One of the anime’s defining images is right at the start, when Kusanagi undoes her coat, high up on a skyscraper, to reveal nothing except a pair of above-the-knee boots and a garter-like gun holster. She then drops many floors below to create gun-toting mayhem, using thermoptic camouflage to appear invisible. The scene features in Shirow’s manga but without the removal of the coat. Later, after the anime’s water fight scene, Kusanagi switches off her camouflage headgear and stands “nude” save for what appear to be white stockings. In the new film, Johansson also plays the character “nude”, but not the familiar nudity of human flesh. It’s the nudity of flesh that is industrially reconstructed rather than organically human. Strangely, Major’s breasts are exposed but she now has no nipples. Yet as the film continues, the bodysuit device seems to work rather better than those out-of-context trailer clips suggested it would.

But the Major was never quite “nude” in the anime, either. Look closely in the anime and you’ll see a line around Kusanagi’s neck – a prosthetic, constructional join. If you photograph drawn animation using areas of flat flesh colour, those are likely to read as flesh, not prosthetics or industrial construct. Arguably, this allowed the anime to have its cake and eat it, much as the infamous Dirty Pair were never “really” wearing bikinis – they were wearing transparent full-body spacesuits that merely had bikini-like modesty paint. Try and imagine a live-action character nude like that in a US studio blockbuster movie. It’s never going to happen.

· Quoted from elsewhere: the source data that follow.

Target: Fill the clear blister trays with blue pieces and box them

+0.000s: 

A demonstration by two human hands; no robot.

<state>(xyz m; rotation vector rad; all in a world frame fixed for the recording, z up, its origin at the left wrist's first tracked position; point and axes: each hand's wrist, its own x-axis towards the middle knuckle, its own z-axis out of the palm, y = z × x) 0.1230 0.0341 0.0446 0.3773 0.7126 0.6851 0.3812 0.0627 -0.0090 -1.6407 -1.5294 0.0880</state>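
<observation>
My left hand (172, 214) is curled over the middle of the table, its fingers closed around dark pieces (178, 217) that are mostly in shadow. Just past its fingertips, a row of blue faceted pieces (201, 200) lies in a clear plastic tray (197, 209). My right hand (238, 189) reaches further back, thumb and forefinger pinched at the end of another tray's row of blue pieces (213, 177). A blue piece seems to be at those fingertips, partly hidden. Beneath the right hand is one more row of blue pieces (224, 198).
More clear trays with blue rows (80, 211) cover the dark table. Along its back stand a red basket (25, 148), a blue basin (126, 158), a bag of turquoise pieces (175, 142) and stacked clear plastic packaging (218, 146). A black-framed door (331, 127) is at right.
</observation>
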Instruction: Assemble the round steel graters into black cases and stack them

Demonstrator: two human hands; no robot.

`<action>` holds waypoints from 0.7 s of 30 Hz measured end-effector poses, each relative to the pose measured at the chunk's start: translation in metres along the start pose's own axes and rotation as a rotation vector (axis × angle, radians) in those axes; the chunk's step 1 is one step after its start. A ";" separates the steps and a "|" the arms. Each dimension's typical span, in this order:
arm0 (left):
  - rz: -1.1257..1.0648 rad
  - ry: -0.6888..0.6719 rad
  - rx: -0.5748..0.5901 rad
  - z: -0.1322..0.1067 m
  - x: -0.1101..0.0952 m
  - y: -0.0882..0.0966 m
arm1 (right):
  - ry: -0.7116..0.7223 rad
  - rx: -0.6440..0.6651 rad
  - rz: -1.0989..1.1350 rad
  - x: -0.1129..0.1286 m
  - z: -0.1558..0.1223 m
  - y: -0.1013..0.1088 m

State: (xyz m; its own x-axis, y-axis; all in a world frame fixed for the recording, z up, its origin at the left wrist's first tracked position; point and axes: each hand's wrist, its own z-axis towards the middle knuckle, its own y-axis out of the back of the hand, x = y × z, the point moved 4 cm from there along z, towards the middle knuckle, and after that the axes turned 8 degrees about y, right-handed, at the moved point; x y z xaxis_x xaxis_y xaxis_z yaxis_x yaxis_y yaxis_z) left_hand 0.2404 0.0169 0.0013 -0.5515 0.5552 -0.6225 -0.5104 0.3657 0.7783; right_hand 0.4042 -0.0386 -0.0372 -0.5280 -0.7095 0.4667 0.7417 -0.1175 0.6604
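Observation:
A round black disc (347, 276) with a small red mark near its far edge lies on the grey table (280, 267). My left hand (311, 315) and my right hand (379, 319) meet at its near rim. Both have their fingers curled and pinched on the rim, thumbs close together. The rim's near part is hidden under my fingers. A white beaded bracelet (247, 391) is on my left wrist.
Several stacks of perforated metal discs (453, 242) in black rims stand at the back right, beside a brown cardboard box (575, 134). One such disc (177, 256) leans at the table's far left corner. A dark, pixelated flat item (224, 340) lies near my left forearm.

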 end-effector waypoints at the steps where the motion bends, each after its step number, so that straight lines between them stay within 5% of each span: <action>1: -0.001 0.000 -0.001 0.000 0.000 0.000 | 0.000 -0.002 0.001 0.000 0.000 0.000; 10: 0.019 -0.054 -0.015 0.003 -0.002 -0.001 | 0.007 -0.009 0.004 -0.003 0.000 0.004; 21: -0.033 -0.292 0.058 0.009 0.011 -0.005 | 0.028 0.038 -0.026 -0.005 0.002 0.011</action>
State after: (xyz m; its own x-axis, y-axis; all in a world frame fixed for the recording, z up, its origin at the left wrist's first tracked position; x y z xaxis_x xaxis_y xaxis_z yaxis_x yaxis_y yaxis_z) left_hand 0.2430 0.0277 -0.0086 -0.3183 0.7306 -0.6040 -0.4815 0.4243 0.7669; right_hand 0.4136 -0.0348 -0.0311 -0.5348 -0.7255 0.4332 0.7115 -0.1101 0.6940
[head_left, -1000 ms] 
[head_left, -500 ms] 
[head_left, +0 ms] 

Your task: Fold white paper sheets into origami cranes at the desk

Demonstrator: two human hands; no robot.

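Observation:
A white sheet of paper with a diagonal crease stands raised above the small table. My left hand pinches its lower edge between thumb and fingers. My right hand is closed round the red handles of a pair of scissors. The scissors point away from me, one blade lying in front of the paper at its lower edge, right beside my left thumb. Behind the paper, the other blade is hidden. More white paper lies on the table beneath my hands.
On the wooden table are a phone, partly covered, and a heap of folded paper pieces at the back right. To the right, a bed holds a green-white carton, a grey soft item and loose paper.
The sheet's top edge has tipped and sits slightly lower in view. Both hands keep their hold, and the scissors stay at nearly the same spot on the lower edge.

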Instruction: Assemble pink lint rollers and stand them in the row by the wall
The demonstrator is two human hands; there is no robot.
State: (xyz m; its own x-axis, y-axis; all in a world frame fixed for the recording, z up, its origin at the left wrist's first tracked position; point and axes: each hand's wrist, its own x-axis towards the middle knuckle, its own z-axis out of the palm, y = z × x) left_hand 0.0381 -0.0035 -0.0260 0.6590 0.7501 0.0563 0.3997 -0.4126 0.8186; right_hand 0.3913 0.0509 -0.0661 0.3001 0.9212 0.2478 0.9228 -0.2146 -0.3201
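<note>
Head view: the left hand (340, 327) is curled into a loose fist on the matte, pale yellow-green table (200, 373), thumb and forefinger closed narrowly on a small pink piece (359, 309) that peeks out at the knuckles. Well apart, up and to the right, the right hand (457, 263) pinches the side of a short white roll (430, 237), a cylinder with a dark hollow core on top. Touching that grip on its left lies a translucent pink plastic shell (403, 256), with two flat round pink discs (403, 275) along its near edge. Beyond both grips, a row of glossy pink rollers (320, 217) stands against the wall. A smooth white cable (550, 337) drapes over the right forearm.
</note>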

akmzw6uskrj5rsanvanqMore questionable, however, is why the nudity in the first place? Would thermoptics work without it, as Shirow’s manga suggests? Was it just an excuse for Oshii to show some female flesh and pander to the male gaze? In the new film, is it a cop-out having Johansson unclothed and reconstructed even if the actress is not technically nude? Or are Oshii’s striking images so integral and seminal that they can’t ever be excised from the franchise?

Both the jumping and the water fight scenes are repeated in the new film, both are highly effective. When I say repeated, I don’t mean in the sense that the new Beauty and the Beast is more or less a live-action remake of the animated original. They are different media, after all. In the anime, you marvel at the skill of the animators in bringing such a thing to life; in the live-action version, there is a different skillset involved – you marvel at the physicality of the performer and the creation of the special effects. Buildings or entire skylines are covered with holographic neon displays to make the cityscapes here as memorable as those in Metropolis, Blade Runner or The Fifth Element. As if that wasn’t enough, the new film also realises the anime’s spider tank in a highly convincing manner.

The 1995 Ghost in the Shell had weaknesses as well as strengths. Scenes of great resonance and ethereal beauty jostled with minimally animated dialogue scenes. The dialogue and the ideas behind it were fascinating in these latter scenes, although the animation at those points was pedestrian. In the new film, the large backdrops and action set pieces work well, but under Sanders’ guidance the quieter moments of dialogue and inner character turmoil prove far more affecting.

Whitewash aside, Johansson seems an almost perfect fit for Major. But she’s hardly “the first of her kind” for anyone with a passing acquaintance with science fiction. Drawing once more on the Stand Alone Complex storyline, but recalling flashback glitches in Robocop and doubtful recollections in Blade Runner, her character arc asks whether our memories define us, even if they prove to be false. How do you build a character as an actor when there’s… no background? Johansson achieves a deeply affecting inner vulnerability, taking us on a journey to find out exactly who she is.

Another pleasant surprise for admirers of the anime is the music. As the credits roll and you’re already feeling good that film isn’t just good, it’s great, Kenji Kawai’s memorable score kicks in at just the right moment. Now, that was something that was infamously missing from the anime’s closing credits, at least in its English-language release!

Ghost in the Shell is released in the UK and Ireland on 30th March 2017.